HONNEUR AUX BRAVES !
Remise de la Médaille militaire aux Héros d' El-Moungar et de Taghit
Nos lecteurs n' ont pas oublié les deux glorieux faits d' armes accomplis par nos soldats d' Afrique en Août et Septembre 1903. A Taghit, du 17 au 20 Août, les troupes du poste, commanandées par le capitaine de Susbielle et composées d' une compagnie du 2e tirailleurs, d' un peloton du 1er bataillon d' Afrique, d' un peloton de la 2e compagnie montée de la Légion étrangère et d' une poignée de Maghzen, furent assaillies par un contingent de plus de 4,000 Bérabers parfaitement armés.

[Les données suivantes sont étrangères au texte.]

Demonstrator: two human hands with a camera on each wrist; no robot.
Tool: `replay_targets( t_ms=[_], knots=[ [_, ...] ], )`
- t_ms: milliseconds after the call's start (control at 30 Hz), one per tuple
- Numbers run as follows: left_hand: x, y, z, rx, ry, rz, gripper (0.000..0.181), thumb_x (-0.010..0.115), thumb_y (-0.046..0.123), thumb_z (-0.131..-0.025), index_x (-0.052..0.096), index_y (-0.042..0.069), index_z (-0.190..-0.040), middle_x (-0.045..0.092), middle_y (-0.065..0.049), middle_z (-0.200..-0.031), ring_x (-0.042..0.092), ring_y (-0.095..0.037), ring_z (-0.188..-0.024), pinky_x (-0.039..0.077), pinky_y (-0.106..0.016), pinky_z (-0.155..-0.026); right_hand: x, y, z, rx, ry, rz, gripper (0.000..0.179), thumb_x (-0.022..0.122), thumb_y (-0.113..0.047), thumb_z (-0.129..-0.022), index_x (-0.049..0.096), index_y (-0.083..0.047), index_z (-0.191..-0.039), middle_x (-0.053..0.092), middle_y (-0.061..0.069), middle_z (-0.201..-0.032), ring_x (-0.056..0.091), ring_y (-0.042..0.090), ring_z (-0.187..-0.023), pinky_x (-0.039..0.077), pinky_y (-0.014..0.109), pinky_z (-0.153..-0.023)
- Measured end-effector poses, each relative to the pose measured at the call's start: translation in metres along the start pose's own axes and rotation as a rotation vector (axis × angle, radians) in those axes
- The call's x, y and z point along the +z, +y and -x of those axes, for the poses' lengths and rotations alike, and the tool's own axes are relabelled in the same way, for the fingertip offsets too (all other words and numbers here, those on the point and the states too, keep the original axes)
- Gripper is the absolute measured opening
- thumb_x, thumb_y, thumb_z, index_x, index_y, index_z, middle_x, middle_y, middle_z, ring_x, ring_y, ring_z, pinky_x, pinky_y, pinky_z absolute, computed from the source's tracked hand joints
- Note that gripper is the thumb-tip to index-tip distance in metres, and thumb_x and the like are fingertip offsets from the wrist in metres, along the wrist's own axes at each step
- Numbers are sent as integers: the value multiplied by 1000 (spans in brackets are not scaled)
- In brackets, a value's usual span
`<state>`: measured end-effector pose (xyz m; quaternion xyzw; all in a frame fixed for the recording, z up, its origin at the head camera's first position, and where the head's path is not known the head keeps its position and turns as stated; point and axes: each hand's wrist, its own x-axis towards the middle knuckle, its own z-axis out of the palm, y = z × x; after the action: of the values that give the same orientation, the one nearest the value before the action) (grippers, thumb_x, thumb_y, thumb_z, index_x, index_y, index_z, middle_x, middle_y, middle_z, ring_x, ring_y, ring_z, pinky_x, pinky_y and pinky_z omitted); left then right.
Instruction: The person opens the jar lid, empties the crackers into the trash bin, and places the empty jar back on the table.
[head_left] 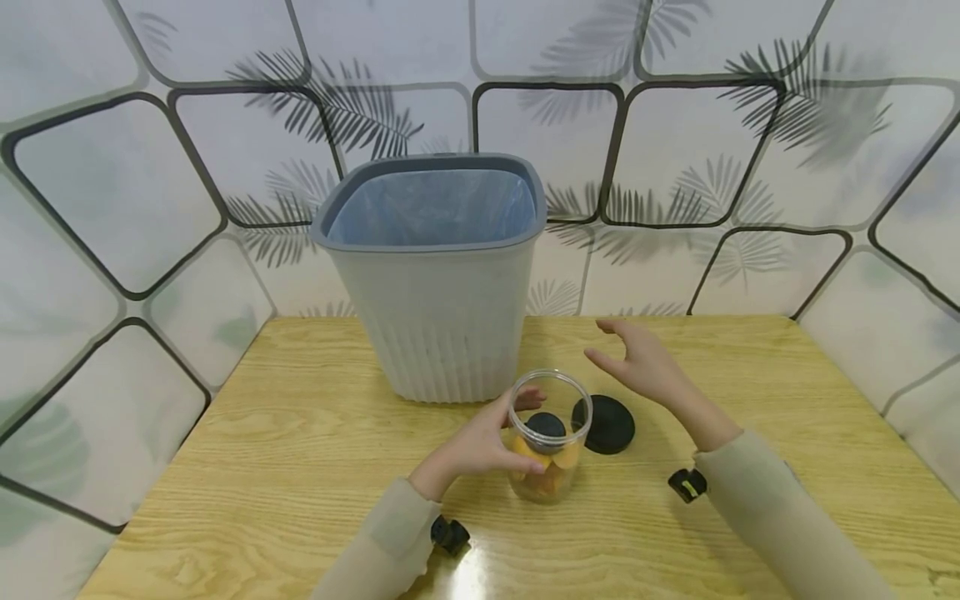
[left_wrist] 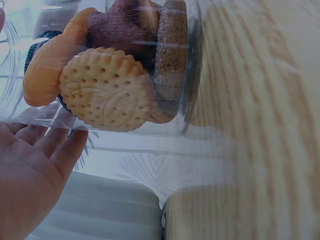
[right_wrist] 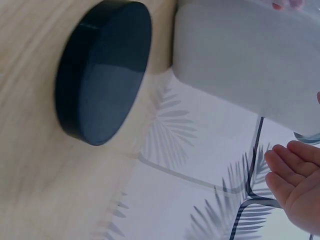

Les troupes françaises, suivant l' expression même du général O'Connor, " firent preuve d' une discipline et d' une énergie incomparables" . Elles repoussèrent les attaques répétées d' un ennemi plus de dix fois supérieur en nombre, et elles infligèrent des pertes énormes aux assaillants, les forçant finalement à une retraite précipitée. Il y eut là des actes dignes d' une épopée, telle par exemple cette charge impétueuse du lieutenant de Ganay à la tête de ses cent Maghzen contre la muraille formidable des cavaliers ennemis. Ces spahis, ces goumiers fidèles à la France se montrèrent sublimes de bravoure et de sang-froids, dignes de leurs vaillants aïeux. " ils furent, dit un témoin oculaire, ce que furent en 1870 les turcos du colonel Suzoni : des Héros. "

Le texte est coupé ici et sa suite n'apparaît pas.